◆ Assignment:
Output the line with "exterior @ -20" and every line below it until the listing ends, exactly as written and with nothing added.

◆ Data excerpts:
==*==
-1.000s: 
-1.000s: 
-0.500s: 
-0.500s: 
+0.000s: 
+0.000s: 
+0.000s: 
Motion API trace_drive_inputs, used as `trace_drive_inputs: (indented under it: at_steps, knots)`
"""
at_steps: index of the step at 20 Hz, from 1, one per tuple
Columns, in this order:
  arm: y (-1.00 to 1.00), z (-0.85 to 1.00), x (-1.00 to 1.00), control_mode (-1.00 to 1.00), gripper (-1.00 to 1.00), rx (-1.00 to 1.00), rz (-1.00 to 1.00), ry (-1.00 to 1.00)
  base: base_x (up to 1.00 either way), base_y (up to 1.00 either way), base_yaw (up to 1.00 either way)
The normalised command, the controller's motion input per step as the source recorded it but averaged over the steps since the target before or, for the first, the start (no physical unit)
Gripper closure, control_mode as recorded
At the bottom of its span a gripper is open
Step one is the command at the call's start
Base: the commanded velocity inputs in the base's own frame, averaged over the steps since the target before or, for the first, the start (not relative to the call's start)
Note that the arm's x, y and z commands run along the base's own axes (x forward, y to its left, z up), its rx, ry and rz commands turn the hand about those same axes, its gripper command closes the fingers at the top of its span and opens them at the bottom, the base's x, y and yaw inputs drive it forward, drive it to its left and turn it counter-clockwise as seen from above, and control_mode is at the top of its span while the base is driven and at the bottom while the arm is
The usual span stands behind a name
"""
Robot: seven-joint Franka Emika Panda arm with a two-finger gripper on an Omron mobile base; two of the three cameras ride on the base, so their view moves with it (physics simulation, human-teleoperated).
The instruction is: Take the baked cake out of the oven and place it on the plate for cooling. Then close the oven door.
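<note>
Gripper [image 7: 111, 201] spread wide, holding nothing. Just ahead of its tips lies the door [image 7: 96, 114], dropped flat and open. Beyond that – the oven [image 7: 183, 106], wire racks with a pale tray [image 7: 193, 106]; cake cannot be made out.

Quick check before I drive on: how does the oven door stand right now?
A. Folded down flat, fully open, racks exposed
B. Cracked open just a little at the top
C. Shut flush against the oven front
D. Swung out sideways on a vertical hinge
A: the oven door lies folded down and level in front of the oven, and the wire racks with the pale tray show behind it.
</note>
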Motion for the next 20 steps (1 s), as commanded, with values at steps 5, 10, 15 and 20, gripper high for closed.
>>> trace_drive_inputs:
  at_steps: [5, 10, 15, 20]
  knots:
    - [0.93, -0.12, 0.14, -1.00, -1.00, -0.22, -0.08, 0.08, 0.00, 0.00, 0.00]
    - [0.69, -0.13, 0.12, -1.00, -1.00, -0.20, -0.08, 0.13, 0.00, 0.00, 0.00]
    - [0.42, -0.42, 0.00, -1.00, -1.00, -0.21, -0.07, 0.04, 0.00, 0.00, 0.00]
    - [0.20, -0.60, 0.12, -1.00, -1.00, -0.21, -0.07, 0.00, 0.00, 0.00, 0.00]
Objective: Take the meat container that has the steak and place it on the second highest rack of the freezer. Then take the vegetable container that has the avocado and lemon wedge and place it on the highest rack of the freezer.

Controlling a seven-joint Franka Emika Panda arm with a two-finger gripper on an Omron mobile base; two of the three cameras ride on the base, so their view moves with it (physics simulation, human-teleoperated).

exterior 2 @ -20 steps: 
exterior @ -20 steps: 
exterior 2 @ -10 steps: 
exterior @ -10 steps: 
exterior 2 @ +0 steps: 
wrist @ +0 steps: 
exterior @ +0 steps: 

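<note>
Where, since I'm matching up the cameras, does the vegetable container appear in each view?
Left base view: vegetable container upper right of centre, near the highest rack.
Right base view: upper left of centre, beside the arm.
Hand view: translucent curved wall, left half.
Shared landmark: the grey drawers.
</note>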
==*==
◆ Task answer:
exterior @ -20 steps: 
exterior 2 @ -10 steps: 
exterior @ -10 steps: 
exterior 2 @ +0 steps: 
wrist @ +0 steps: 
exterior @ +0 steps: 

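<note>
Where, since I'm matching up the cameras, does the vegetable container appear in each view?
Left base view: vegetable container upper right of centre, near the highest rack.
Right base view: upper left of centre, beside the arm.
Hand view: translucent curved wall, left half.
Shared landmark: the grey drawers.
</note>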

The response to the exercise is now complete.